Data shown section start

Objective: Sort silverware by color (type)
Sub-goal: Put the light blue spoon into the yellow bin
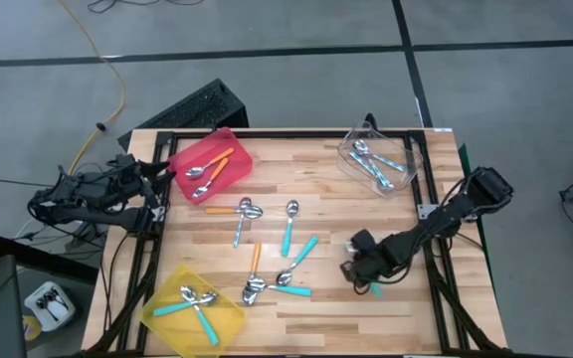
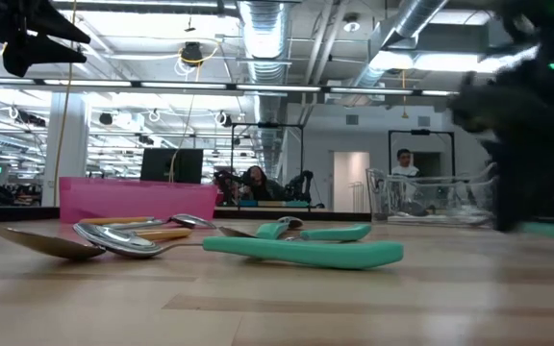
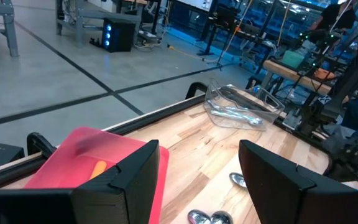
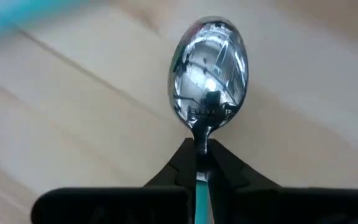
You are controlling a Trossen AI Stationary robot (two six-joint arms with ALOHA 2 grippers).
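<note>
- Table (image 1: 326,174) work mid-sort; yellow bin (image 1: 172,320) with teal spoons lies well across from the right gripper (image 1: 366,270), so the carry goes there, I'd judge
- Right gripper clamps a teal-handled spoon (image 4: 209,59), low over wood
- Left gripper (image 3: 197,180) waits agape beside the red bin (image 3: 86,155)

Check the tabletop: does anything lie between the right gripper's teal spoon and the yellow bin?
Yes. The right gripper, shut on a teal-handled metal spoon, is separated from the yellow plastic bin by loose spoons mid-table; carrying above clears them.
</note>
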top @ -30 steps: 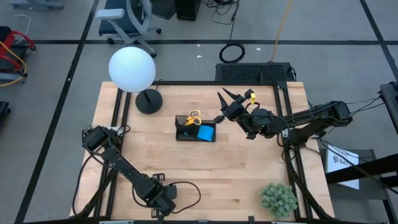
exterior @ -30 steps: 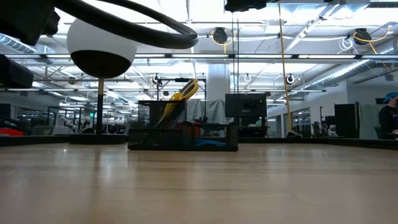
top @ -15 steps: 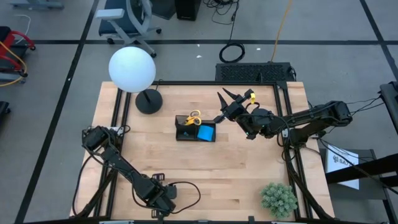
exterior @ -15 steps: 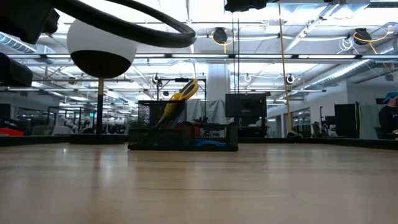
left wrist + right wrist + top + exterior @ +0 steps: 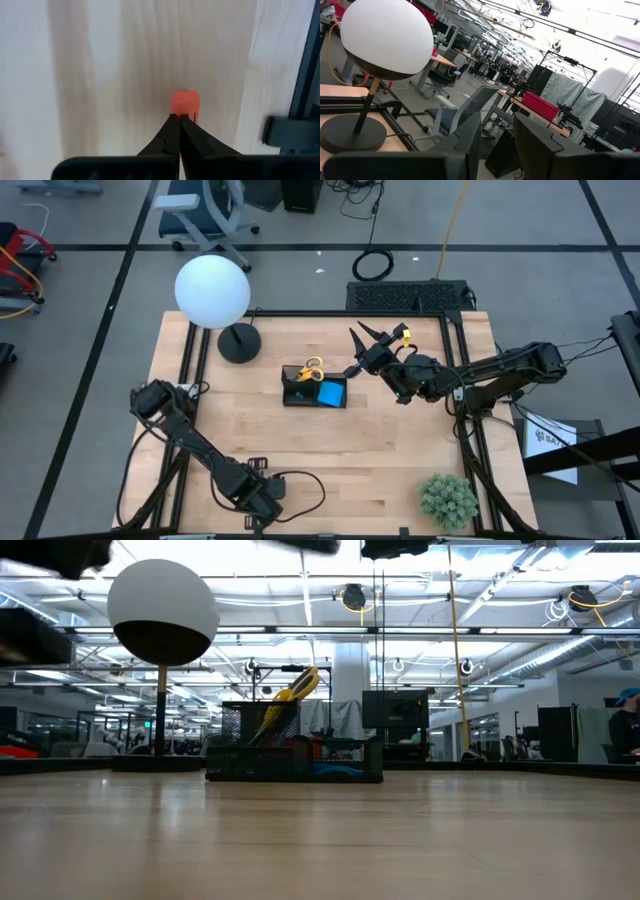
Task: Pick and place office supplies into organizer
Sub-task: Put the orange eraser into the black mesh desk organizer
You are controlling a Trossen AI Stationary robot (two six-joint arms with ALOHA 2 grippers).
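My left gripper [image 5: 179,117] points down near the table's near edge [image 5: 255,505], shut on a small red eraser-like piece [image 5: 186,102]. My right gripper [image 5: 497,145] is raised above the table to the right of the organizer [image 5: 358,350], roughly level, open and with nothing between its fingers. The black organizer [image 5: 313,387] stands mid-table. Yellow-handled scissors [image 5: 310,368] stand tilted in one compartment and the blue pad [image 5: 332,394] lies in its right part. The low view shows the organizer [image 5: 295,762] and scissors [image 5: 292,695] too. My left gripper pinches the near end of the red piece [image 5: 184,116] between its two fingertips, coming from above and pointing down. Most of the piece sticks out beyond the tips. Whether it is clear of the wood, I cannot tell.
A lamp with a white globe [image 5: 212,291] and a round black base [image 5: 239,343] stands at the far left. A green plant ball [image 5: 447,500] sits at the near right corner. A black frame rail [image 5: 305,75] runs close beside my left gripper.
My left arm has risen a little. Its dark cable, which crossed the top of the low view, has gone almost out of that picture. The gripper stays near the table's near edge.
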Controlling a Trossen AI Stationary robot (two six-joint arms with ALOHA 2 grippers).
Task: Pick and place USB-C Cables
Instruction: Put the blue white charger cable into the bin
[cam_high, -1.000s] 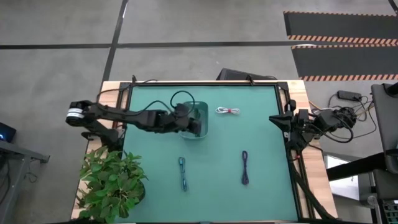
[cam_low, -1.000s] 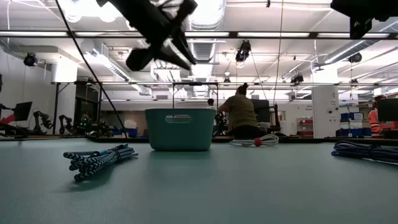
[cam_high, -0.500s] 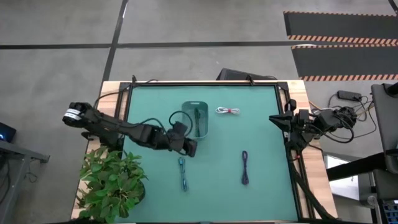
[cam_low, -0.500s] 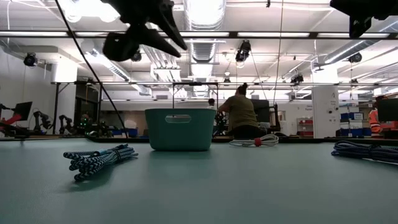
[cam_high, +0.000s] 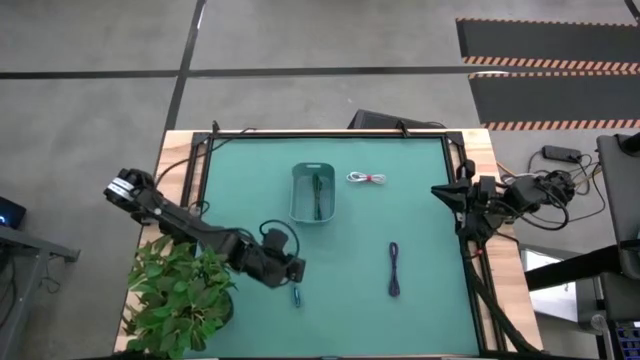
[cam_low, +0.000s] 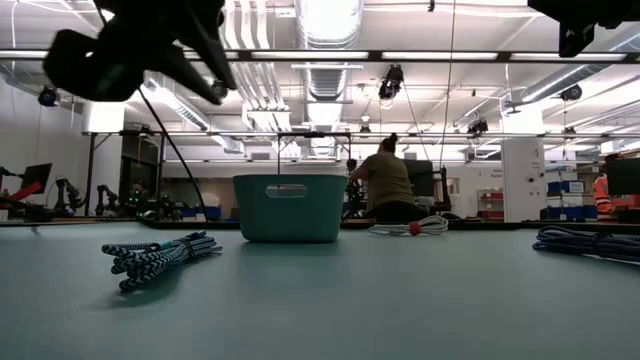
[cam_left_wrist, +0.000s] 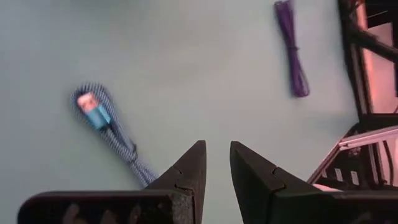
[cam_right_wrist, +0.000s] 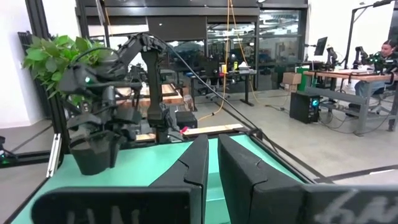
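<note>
Bench (cam_high: 240, 160): a green top that carries everything; a potted plant (cam_high: 180, 295) stands at its seven o'clock corner.
Left arm: reaches from the nine o'clock edge toward six o'clock, ending over the blue cable.
Right arm: parked at the three o'clock edge, raised off the surface, waiting.
Basket (cam_high: 312, 194): teal, just toward twelve o'clock of the bench centre; the dark green cable (cam_high: 317, 193) lies inside it, so one of four looks placed.
Left gripper (cam_left_wrist: 214, 163): hovers above the blue cable, fingers a narrow gap apart and holding nothing.
Right gripper (cam_right_wrist: 212, 159): fingers closed together, empty.
Purple cable (cam_high: 394, 269): flat on the bench at about four o'clock, well apart from the basket.
Blue cable (cam_high: 296, 294): flat near six o'clock, its upper part hidden under the left gripper in the overhead view; the left wrist view shows its blue plug end lying beside the fingertips, not between them.
White cable (cam_high: 366, 178): with a red tie, at one o'clock, near the basket's right side.
Step in hand: judged to be the approach to the second pick, the blue cable.
Next move: the left fingers likely need to spread wider, centre over the bundle, and descend until they straddle it before closing; then lift and carry toward twelve o'clock to the basket.
Risk: a thin, loose bundle may slip out or be only partly caught.
</note>
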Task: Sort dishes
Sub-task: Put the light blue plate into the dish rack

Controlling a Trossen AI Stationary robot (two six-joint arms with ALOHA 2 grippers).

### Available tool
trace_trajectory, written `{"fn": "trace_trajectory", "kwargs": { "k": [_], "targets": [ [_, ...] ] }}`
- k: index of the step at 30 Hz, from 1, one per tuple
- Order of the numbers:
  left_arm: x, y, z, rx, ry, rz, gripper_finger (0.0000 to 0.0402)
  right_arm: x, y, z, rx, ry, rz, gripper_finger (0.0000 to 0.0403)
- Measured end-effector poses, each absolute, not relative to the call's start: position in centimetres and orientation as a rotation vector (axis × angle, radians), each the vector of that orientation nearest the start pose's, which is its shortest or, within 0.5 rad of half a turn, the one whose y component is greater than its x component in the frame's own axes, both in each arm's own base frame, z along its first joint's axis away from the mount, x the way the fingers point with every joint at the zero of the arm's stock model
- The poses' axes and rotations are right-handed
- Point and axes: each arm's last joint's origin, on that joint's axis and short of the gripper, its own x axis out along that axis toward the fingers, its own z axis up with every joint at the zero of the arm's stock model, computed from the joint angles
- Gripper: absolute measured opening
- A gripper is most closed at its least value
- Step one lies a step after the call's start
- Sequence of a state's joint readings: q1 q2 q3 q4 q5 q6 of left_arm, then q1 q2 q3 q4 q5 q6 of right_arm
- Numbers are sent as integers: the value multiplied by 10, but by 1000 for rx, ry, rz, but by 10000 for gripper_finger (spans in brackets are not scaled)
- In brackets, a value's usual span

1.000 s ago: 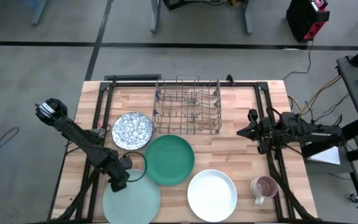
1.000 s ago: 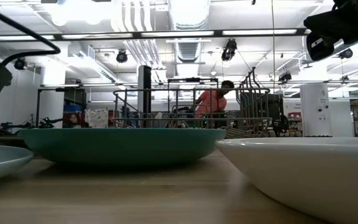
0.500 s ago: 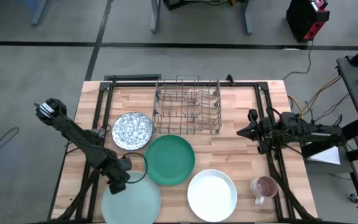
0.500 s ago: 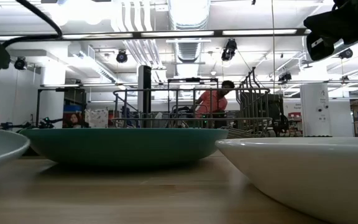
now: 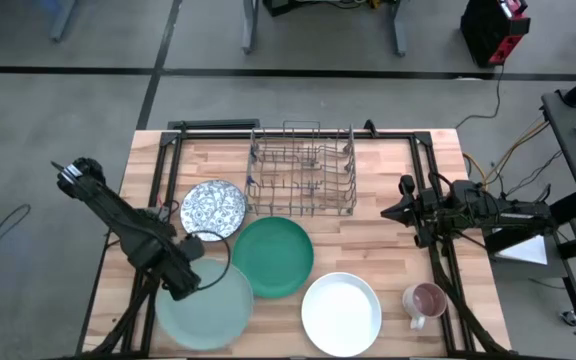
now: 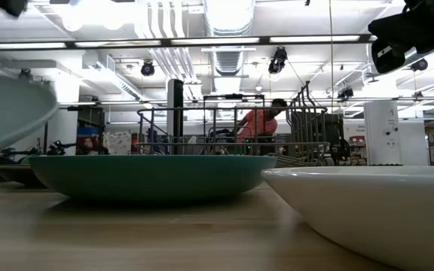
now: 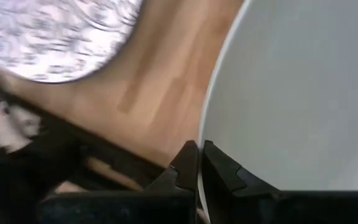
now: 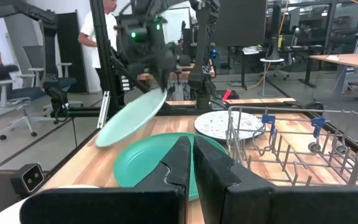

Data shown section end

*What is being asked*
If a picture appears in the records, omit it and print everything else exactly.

*Problem solution*
Objective: Sort silverware by color (type)
Sub-goal: Put the light blue spoon into the yellow bin
You are controlling a Trossen AI Stationary robot (two six-joint arms with ALOHA 2 grippers).
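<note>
- Table (image 1: 326,174) work mid-sort; yellow bin (image 1: 172,320) with teal spoons lies well across from the right gripper (image 1: 366,270), so the carry goes there, I'd judge
- Right gripper clamps a teal-handled spoon (image 4: 209,59), low over wood
- Left gripper (image 3: 197,180) waits agape beside the red bin (image 3: 86,155)

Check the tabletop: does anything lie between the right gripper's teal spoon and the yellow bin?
Yes. The right gripper, shut on a teal-handled metal spoon, is separated from the yellow plastic bin by loose spoons mid-table; carrying above clears them.
</note>
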top @ -30 steps: 
exterior @ -30 steps: 
top @ -15 steps: 
exterior @ -15 steps: 
left wrist + right wrist + top + exterior @ +0 steps: 
Task: Pick and place office supplies into organizer
Sub-task: Put the orange eraser into the black mesh desk organizer
You are controlling a Trossen AI Stationary robot (two six-joint arms with ALOHA 2 grippers).
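My left gripper [image 5: 179,117] points down near the table's near edge [image 5: 255,505], shut on a small red eraser-like piece [image 5: 186,102]. My right gripper [image 5: 497,145] is raised above the table to the right of the organizer [image 5: 358,350], roughly level, open and with nothing between its fingers. The black organizer [image 5: 313,387] stands mid-table. Yellow-handled scissors [image 5: 310,368] stand tilted in one compartment and the blue pad [image 5: 332,394] lies in its right part. The low view shows the organizer [image 5: 295,762] and scissors [image 5: 292,695] too. My left gripper pinches the near end of the red piece [image 5: 184,116] between its two fingertips, coming from above and pointing down. Most of the piece sticks out beyond the tips. Whether it is clear of the wood, I cannot tell.
A lamp with a white globe [image 5: 212,291] and a round black base [image 5: 239,343] stands at the far left. A green plant ball [image 5: 447,500] sits at the near right corner. A black frame rail [image 5: 305,75] runs close beside my left gripper.
My left arm has risen a little. Its dark cable, which crossed the top of the low view, has gone almost out of that picture. The gripper stays near the table's near edge.
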Controlling a Trossen AI Stationary robot (two six-joint arms with ALOHA 2 grippers).
Task: Pick and place USB-C Cables
Instruction: Put the blue white charger cable into the bin
[cam_high, -1.000s] 
[cam_low, -1.000s] 
[cam_high, -0.500s] 
[cam_low, -0.500s] 
[cam_high, +0.000s] 
[cam_low, +0.000s] 
[cam_left_wrist, +0.000s] 
[cam_right_wrist, +0.000s] 
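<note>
Bench (cam_high: 240, 160): a green top that carries everything; a potted plant (cam_high: 180, 295) stands at its seven o'clock corner.
Left arm: reaches from the nine o'clock edge toward six o'clock, ending over the blue cable.
Right arm: parked at the three o'clock edge, raised off the surface, waiting.
Basket (cam_high: 312, 194): teal, just toward twelve o'clock of the bench centre; the dark green cable (cam_high: 317, 193) lies inside it, so one of four looks placed.
Left gripper (cam_left_wrist: 214, 163): hovers above the blue cable, fingers a narrow gap apart and holding nothing.
Right gripper (cam_right_wrist: 212, 159): fingers closed together, empty.
Purple cable (cam_high: 394, 269): flat on the bench at about four o'clock, well apart from the basket.
Blue cable (cam_high: 296, 294): flat near six o'clock, its upper part hidden under the left gripper in the overhead view; the left wrist view shows its blue plug end lying beside the fingertips, not between them.
White cable (cam_high: 366, 178): with a red tie, at one o'clock, near the basket's right side.
Step in hand: judged to be the approach to the second pick, the blue cable.
Next move: the left fingers likely need to spread wider, centre over the bundle, and descend until they straddle it before closing; then lift and carry toward twelve o'clock to the basket.
Risk: a thin, loose bundle may slip out or be only partly caught.
</note>
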Task: Sort dishes
Sub-task: Put the light blue plate into the dish rack

Controlling a Trossen AI Stationary robot (two six-joint arms with ALOHA 2 grippers).

### Available tool
trace_trajectory, written `{"fn": "trace_trajectory", "kwargs": { "k": [_], "targets": [ [_, ...] ] }}`
- k: index of the step at 30 Hz, from 1, one per tuple
- Order of the numbers:
  left_arm: x, y, z, rx, ry, rz, gripper_finger (0.0000 to 0.0402)
  right_arm: x, y, z, rx, ry, rz, gripper_finger (0.0000 to 0.0403)
- Measured end-effector poses, each absolute, not relative to the call's start: position in centimetres and orientation as a rotation vector (axis × angle, radians), each the vector of that orientation nearest the start pose's, which is its shortest or, within 0.5 rad of half a turn, the one whose y component is greater than its x component in the frame's own axes, both in each arm's own base frame, z along its first joint's axis away from the mount, x the way the fingers point with every joint at the zero of the arm's stock model
- The poses' axes and rotations are right-handed
- Point and axes: each arm's last joint's origin, on that joint's axis and short of the gripper, its own x axis out along that axis toward the fingers, its own z axis up with every joint at the zero of the arm's stock model, computed from the joint angles
- Gripper: absolute measured opening
- A gripper is most closed at its least value
- Step one lies a step after the call's start
- Sequence of a state's joint readings: q1 q2 q3 q4 q5 q6 of left_arm, then q1 q2 q3 q4 q5 q6 of right_arm
- Numbers are sent as integers: the value multiplied by 10, but by 1000 for rx, ry, rz, but by 10000 for gripper_finger (spans in brackets are not scaled)
- In brackets, a value's usual span

1.000 s ago: 
1.000 s ago: 
0.500 s ago: 
0.500 s ago: 
now: 
now: 
now: 
now: 

No more work is needed for this exercise.